Le parole del capogruppo di Fratelli d’Italia, Giovanni Donzelli, spingono a riflettere sull’autonomia sindacale. Se oltre alla CGIL neppure la UIL è amica del Governo, che cosa dovrebbero pensare i lavoratori della CISL?

Una frase che pesa

Ieri, nel corso della trasmissione Cinque Minuti di Bruno Vespa, il capogruppo di Fratelli d’Italia alla Camera, Giovanni Donzelli, nel confronto con l’esponente del Movimento 5 Stelle Luca Pirondini, ha affermato che le misure del Governo sul modello salariale, alternative al salario minimo legale, avrebbero raccolto il consenso di tutte le organizzazioni sindacali ad eccezione della CGIL, «compresa la UIL, che non è certo amica del Governo».

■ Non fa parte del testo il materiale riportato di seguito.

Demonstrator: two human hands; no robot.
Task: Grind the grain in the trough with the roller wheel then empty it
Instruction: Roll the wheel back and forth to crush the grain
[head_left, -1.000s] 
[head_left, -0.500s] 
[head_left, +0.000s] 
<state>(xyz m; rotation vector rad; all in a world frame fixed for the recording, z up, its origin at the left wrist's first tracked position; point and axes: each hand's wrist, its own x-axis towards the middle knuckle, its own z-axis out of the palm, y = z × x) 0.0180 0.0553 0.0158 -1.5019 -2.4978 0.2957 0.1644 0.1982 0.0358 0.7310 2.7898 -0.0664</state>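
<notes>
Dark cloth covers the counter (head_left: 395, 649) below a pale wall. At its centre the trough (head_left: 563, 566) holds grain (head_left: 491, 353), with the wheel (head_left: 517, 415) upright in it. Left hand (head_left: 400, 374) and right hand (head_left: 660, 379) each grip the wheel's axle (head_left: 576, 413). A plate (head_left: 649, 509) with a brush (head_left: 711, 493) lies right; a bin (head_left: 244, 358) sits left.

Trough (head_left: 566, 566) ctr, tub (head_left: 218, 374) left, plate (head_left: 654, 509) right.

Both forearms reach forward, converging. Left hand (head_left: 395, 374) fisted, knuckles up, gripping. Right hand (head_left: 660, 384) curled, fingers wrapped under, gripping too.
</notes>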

Una frase che merita qualche riflessione.

 

Il nodo dellautonomia sindacale

Se infatti la UIL viene esplicitamente esclusa dal novero degli “amici del Governo”, la domanda sorge spontanea: gli altri sindacati che hanno condiviso quelle stesse misure dovrebbero forse essere considerati tali?

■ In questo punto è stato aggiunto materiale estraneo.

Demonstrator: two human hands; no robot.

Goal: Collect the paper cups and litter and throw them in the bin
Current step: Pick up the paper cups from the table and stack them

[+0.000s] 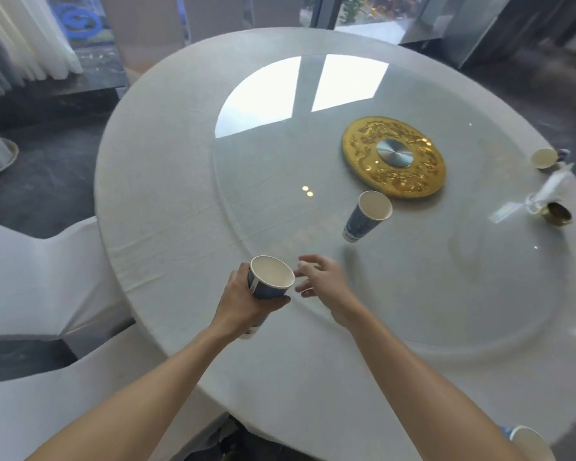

Naturalmente sarebbe una conclusione sbagliata. Il sindacato non dovrebbe essere amico né nemico di alcun Governo. Dovrebbe semplicemente essere autonomo e giudicare i provvedimenti nel merito, nell’interesse delle lavoratrici e dei lavoratori.

Se un autorevole esponente della maggioranza lascia intendere che la UIL non è “amica” del Governo, mentre altri sindacati sembrerebbero esserlo, ci aspettiamo una pronta e chiara precisazione in particolare da parte della CISL.

 

Una percezione pericolosa

E ciò non per alimentare polemiche, ma per difendere appunto un principio fondamentale: l’autonomia sindacale non può essere oggetto di interpretazioni politiche.

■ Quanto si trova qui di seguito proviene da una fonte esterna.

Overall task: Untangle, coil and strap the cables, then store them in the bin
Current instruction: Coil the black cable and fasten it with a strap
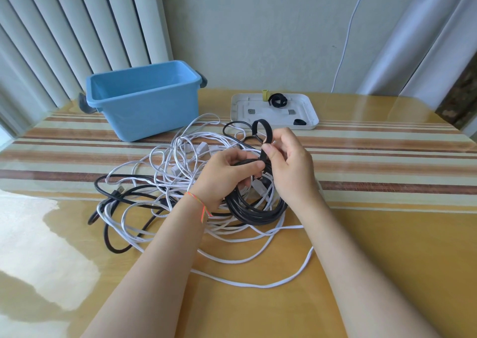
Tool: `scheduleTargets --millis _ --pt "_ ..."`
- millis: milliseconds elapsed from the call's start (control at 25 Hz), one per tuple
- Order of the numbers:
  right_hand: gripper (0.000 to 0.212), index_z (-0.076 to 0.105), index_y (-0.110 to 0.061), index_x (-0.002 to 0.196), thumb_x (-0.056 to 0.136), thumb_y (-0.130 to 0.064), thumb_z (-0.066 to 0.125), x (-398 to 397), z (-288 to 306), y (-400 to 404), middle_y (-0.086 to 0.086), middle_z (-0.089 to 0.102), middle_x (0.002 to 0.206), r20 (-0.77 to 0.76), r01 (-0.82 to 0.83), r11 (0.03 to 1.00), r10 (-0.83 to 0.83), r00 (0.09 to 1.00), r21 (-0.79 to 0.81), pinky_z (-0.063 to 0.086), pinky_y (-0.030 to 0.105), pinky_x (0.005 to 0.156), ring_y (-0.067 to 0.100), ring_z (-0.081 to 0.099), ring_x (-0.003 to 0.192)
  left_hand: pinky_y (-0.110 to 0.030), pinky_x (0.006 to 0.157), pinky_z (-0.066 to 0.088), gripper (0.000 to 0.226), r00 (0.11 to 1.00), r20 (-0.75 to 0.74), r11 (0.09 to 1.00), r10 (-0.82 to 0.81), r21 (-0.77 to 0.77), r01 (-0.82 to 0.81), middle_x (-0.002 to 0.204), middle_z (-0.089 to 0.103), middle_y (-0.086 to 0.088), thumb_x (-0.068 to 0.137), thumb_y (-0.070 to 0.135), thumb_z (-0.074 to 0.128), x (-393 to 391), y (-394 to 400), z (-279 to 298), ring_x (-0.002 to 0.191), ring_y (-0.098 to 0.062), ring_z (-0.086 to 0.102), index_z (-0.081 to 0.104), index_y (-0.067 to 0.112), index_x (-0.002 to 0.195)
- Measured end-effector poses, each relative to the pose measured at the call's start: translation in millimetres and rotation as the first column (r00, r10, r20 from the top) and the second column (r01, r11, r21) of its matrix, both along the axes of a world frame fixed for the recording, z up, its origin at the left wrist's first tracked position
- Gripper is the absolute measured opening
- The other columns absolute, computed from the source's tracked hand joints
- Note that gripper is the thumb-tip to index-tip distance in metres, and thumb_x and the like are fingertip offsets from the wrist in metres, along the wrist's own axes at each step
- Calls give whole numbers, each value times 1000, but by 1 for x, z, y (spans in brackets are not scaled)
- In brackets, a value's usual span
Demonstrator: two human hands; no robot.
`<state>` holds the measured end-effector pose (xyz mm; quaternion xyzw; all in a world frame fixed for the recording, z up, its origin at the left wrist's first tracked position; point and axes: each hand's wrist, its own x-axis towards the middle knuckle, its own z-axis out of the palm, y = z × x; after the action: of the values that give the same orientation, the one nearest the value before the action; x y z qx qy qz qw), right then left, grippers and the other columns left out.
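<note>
A coiled black cable (pixel 254 210) hangs above the table's middle, gripped at its top by my left hand (pixel 227 176). My right hand (pixel 289 164) pinches a black strap (pixel 263 133) that loops up above the coil's top. Beneath and to the left lies a tangle of white cables (pixel 175 183) mixed with another black cable (pixel 111 195). The blue bin (pixel 144 100) stands open and empty at the back left.
A white tray (pixel 307 110) behind the hands holds a yellow strap (pixel 264 95) and more black straps (pixel 277 100). A white cord (pixel 346 41) hangs down the wall behind. Curtains flank both sides. The striped table (pixel 387 183) is glossy.
</note>
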<state>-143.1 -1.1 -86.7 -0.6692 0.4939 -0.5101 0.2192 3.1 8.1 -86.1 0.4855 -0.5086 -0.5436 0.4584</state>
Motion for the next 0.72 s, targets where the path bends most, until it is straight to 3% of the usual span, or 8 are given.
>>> scheduleTargets --millis 80,160,360,600,720 --pt "6 56 -12 101 97 -16 57 0 3 1 -8 59 77 -32 -3 1000 4 999 13 41 18 60 7 56 72 -21 50 39 18 999 -51 1000 -4 19 5 80 69 -14 86 7 73 1 1 1 58 -17 50 67 2 103" --pt "7 57 -13 99 96 -18 60 -3 4 0 -6 61 78 -35 -20 998 22 999 52 44 18 64 6 58 73 -22 50 38 15 998 -61 1000 -7 26 8 76 66 -12 85 4 72 1 0 1 59 -16 50 68 7 99" --pt "4 63 -19 91 90 -18 67 -10 7 -5 3 70 86 67 -77 979 66 996 189 54 41 81 19 66 84 -22 46 36 18 999 -55 1000 -2 14 3 67 58 -5 84 -6 66 0 -2 -1 57 -16 47 68 11 90" --pt "9 64 -14 98 89 -16 68 -11 9 -5 3 71 88 120 -72 974 46 992 216 56 42 84 19 68 86 -18 52 40 18 999 22 999 -31 -19 32 71 63 2 83 11 77 0 -1 0 58 -12 51 69 10 99" --pt "7 66 -15 93 88 -16 70 -12 10 -5 3 72 85 143 -76 971 44 989 225 56 42 83 18 69 83 -20 56 44 20 999 42 998 -23 -53 25 75 65 -7 82 15 78 1 0 -2 64 -18 52 67 12 98"
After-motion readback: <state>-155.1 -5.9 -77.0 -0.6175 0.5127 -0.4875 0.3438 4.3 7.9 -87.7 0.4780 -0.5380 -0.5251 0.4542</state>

Il rischio, altrimenti, è quello di rafforzare una percezione già diffusa nell’opinione pubblica: che esistano organizzazioni più vicine al Governo di turno e altre più indipendenti. Una rappresentazione che non fa bene né al sindacato né al confronto democratico.

La storia della CISL, come quella della UIL e della CGIL, è fondata sull’autonomia dai governi e dai partiti. Proprio per questo sarebbe utile che la stessa CISL ricordasse con chiarezza che il dialogo con le istituzioni non equivale alla vicinanza politica e che la condivisione di alcuni provvedimenti non trasforma nessuno in un “amico” dell’Esecutivo.

 

La domanda a Daniela Fumarola

Certo, le parole di Donzelli possono essere state infelici o semplicemente formulate male; ma quando non vengono smentite da chi ne sarebbe indirettamente coinvolto, finiscono inevitabilmente per alimentare interrogativi, dubbi o sospetti.

Dunque, se la UIL non è “amica del Governo”, come ha certificato a modo suo Donzelli, sarebbe interessante sapere se la CISL ritiene di esserlo. Per storia e tradizione, nulla autorizza a crederlo. Proprio per questo, allora, sarebbe opportuno ascoltarla direttamente dalla Segretaria Generale, Daniela Fumarola.